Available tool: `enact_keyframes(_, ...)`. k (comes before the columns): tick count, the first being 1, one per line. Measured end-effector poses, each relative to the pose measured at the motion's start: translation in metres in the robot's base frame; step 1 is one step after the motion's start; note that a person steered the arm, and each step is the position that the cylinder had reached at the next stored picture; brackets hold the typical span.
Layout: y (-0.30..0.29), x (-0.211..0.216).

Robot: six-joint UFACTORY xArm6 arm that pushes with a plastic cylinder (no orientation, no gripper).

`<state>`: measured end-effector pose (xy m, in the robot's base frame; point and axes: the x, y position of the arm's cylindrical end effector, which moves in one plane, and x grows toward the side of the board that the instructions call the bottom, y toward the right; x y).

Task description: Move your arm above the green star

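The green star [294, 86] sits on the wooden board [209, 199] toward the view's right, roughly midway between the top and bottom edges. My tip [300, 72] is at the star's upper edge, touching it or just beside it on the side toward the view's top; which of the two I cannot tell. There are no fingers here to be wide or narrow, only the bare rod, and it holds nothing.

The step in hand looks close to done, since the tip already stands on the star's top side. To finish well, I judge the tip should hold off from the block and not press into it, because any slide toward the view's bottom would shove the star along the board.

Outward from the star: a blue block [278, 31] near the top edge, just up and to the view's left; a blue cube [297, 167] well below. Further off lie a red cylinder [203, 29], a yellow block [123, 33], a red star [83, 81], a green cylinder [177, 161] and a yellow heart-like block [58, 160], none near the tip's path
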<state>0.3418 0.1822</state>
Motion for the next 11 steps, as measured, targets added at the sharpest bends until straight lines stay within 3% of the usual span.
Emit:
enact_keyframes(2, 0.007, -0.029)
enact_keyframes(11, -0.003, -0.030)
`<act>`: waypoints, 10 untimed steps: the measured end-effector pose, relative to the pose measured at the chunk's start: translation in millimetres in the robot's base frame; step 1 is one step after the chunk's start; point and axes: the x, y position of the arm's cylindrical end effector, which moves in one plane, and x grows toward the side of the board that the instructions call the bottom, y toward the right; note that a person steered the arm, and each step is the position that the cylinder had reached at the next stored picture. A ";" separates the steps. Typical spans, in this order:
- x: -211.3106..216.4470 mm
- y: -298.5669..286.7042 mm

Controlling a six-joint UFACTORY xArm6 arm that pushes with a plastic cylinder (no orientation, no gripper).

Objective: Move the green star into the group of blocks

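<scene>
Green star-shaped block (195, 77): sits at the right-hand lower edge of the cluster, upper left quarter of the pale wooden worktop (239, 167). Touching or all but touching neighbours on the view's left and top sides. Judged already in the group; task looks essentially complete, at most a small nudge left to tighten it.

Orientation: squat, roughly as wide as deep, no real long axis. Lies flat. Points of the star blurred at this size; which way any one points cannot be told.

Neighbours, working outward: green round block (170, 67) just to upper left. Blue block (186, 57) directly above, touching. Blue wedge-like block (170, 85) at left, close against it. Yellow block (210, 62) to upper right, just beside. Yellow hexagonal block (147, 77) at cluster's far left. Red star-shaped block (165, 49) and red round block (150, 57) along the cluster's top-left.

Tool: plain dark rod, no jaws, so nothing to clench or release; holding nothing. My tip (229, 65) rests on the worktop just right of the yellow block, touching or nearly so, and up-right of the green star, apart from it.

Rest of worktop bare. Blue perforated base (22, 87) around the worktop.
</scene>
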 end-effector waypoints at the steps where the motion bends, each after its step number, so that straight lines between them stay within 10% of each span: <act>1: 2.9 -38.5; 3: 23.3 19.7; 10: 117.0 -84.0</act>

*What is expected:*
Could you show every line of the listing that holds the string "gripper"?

*Solution for this exercise:*
Robot: six-joint UFACTORY xArm6 arm that pushes with a plastic cylinder (no orientation, no gripper).
Controlling a six-joint UFACTORY xArm6 arm that pushes with a plastic cylinder (no orientation, no gripper).

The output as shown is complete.